O novo pacote sindical e trabalhista lançado pelo presidente Luiz Inácio Lula da Silva destina-se muito mais a agradar aos sindicalistas, especialmente àqueles com maiores ambições políticas, do que a proteger os interesses dos trabalhadores. Só um dos três documentos assinados pelo presidente, na segunda-feira, em cerimônia no Palácio do Planalto, cuidou diretamente desses interesses. Foi o projeto de lei com regras para o funcionamento das cooperativas de trabalho.

Sintomaticamente, apenas esse tema foi tratado como projeto de lei. O presidente recorreu a medidas provisórias para definir o status das centrais e para criar o Conselho Nacional de Relações do Trabalho (CNRT), órgão de natureza consultiva e deliberativa.
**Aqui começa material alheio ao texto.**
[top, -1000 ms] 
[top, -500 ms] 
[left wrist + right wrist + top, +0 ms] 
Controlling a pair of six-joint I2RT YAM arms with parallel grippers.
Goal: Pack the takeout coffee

O governo atribuiu, portanto, maior urgência a esses dois objetivos do que à regulamentação do funcionamento das cooperativas. A avaliação normal seria a oposta, se o presidente e o ministro do Trabalho, Luiz Marinho, estivessem mais preocupados com os problemas substantivos do trabalhador. Além do mais, nenhum daqueles dois assuntos se enquadra nas condições de urgência e relevância requeridas para a edição de MPs. É evidente, portanto, a motivação política do pacote - até porque já tramita no Congresso, desde o ano passado, um projeto de reforma sindical.

Uma das MPs atribui às centrais sindicais a função legal de representação dos trabalhadores "em fóruns, colegiados de órgãos públicos e demais espaços de diálogo social que possuam composição tripartite, nos quais estejam em discussão assuntos de interesse geral dos trabalhadores". Essa representação é estritamente política, pois as centrais não são organismos sindicais. Só poderão alcançar esse status por meio de emenda à Constituição. Mas a preocupação dos sindicalistas, na apresentação do pacote, foi de outra ordem. Não discutiram a conversão das centrais em órgãos do sindicalismo, mas a forma de participar do bolo do Imposto Sindical.

Para exercer a representação, argumentaram, as entidades vão precisar de mais dinheiro. A receita do imposto é dividida entre sindicatos, federações, confederações e governo. "Queremos os 20% que hoje vão para o governo", disse o presidente da Força Sindical, Paulo Pereira da Silva. O presidente da CUT, João Felício da Silva, propôs emendar o texto da MP enviada ao Congresso para redividir o bolo.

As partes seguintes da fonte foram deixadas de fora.